Segment Open

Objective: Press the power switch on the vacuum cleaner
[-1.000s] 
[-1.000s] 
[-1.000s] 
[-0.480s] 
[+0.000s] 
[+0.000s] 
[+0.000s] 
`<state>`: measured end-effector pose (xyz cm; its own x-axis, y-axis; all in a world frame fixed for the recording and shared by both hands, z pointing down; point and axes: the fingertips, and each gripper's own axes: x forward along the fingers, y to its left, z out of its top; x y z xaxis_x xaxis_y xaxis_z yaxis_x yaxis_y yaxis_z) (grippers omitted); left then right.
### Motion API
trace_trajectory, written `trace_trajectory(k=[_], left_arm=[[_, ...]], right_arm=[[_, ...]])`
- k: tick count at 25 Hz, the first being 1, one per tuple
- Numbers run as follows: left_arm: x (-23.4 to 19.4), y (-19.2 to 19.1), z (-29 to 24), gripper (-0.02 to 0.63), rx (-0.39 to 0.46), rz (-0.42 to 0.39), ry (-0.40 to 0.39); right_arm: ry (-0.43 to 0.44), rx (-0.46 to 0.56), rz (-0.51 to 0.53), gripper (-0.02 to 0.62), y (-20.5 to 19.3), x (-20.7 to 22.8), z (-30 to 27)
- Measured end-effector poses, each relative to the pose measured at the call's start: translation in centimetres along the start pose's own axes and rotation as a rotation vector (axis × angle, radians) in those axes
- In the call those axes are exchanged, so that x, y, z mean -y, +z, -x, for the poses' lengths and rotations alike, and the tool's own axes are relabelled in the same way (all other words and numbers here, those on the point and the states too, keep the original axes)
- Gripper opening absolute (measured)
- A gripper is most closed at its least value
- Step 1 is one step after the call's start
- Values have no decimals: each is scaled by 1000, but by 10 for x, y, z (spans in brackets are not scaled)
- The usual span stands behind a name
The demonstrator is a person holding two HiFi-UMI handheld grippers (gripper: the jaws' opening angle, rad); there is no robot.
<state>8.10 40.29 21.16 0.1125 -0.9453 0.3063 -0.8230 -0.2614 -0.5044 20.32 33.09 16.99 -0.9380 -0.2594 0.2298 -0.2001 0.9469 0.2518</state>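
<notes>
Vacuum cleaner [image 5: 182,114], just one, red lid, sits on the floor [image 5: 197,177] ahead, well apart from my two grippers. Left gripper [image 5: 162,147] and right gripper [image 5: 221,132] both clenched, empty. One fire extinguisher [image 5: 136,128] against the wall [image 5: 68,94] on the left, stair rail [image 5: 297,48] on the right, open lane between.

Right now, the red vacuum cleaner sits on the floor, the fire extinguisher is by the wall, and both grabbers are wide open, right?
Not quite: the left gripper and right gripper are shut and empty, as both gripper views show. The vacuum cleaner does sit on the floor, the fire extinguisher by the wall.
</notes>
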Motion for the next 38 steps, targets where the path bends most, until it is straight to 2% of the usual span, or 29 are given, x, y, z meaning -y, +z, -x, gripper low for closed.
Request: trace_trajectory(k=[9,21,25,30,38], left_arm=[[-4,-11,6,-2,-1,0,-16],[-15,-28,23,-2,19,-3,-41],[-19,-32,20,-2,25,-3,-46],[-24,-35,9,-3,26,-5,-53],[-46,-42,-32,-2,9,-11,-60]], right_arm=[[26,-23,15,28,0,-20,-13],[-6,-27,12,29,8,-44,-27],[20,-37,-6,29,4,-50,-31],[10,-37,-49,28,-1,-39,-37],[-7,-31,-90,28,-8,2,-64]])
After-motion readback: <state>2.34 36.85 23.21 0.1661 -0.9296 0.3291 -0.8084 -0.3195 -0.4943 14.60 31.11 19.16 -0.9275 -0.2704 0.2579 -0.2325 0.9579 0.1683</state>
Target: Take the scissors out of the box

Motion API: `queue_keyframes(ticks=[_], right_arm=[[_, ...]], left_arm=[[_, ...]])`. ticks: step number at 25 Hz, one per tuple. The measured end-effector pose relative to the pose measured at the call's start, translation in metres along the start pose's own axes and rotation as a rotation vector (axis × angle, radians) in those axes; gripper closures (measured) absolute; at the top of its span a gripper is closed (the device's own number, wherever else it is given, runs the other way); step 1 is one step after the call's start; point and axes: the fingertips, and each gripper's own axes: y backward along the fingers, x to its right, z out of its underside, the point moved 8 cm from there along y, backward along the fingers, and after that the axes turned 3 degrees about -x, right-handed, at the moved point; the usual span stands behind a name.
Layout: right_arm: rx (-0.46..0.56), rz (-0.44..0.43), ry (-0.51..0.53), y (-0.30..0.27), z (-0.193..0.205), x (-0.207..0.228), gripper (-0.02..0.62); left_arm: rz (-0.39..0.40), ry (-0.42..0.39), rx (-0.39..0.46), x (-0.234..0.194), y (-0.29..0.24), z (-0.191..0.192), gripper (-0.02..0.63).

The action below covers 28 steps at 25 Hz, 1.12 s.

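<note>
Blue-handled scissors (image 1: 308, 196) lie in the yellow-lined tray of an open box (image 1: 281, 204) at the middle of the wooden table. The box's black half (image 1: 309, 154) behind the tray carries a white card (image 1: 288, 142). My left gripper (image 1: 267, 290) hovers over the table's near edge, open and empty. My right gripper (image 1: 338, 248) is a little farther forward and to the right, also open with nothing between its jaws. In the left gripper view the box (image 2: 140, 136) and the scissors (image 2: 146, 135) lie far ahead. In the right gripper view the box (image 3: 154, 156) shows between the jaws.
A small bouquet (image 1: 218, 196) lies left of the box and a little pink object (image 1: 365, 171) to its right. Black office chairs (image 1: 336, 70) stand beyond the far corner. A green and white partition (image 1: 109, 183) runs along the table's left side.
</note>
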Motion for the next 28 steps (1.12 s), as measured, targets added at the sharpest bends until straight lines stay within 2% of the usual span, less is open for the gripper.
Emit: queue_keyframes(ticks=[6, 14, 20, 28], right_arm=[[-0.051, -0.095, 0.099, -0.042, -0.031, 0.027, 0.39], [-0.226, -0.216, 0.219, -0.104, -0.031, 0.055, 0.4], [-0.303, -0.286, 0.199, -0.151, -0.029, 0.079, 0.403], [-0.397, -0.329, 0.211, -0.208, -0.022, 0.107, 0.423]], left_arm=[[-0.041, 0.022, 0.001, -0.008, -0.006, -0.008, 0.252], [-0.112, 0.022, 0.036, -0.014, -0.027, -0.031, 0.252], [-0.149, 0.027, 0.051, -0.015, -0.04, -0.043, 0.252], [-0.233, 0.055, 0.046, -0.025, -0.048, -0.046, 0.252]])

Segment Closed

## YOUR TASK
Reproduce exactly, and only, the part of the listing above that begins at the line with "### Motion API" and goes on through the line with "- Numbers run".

## EXPECTED OUTPUT
### Motion API
trace_trajectory, written `trace_trajectory(k=[_], left_arm=[[_, ...]], right_arm=[[_, ...]])`
- k: tick count at 25 Hz, the first being 1, one per tuple
- Numbers run as follows: left_arm: x (-23.4 to 19.4), y (-19.2 to 19.1), z (-29 to 24), gripper (-0.02 to 0.63), rx (-0.39 to 0.46), rz (-0.42 to 0.39), ry (-0.40 to 0.39); right_arm: ry (-0.43 to 0.44), rx (-0.46 to 0.56), rz (-0.51 to 0.53), gripper (-0.02 to 0.62), y (-20.5 to 19.3), x (-20.7 to 22.8), z (-30 to 27)

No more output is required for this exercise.